WHAT IS REQUIRED
Given the listing below, the answer must be only the number of lines containing the string "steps".

----

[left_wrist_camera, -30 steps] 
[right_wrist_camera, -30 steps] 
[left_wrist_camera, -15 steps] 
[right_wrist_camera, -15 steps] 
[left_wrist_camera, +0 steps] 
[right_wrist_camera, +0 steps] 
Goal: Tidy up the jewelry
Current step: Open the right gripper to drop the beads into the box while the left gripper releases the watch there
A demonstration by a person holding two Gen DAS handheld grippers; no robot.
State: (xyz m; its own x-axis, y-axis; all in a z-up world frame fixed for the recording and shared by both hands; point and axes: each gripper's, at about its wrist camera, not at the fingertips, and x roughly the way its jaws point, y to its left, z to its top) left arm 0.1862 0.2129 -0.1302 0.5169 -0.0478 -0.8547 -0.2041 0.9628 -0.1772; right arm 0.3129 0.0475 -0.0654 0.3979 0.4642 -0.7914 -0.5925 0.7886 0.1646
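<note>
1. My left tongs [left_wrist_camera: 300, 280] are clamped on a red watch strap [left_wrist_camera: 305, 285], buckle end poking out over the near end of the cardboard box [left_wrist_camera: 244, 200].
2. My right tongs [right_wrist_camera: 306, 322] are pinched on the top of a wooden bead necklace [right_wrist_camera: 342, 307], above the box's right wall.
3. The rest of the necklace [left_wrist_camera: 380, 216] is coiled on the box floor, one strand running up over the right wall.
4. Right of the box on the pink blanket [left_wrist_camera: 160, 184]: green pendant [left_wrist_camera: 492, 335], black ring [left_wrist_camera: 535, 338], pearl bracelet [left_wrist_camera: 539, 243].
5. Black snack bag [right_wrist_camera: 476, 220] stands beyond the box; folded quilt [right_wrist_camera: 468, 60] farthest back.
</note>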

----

EXPECTED ANSWER
6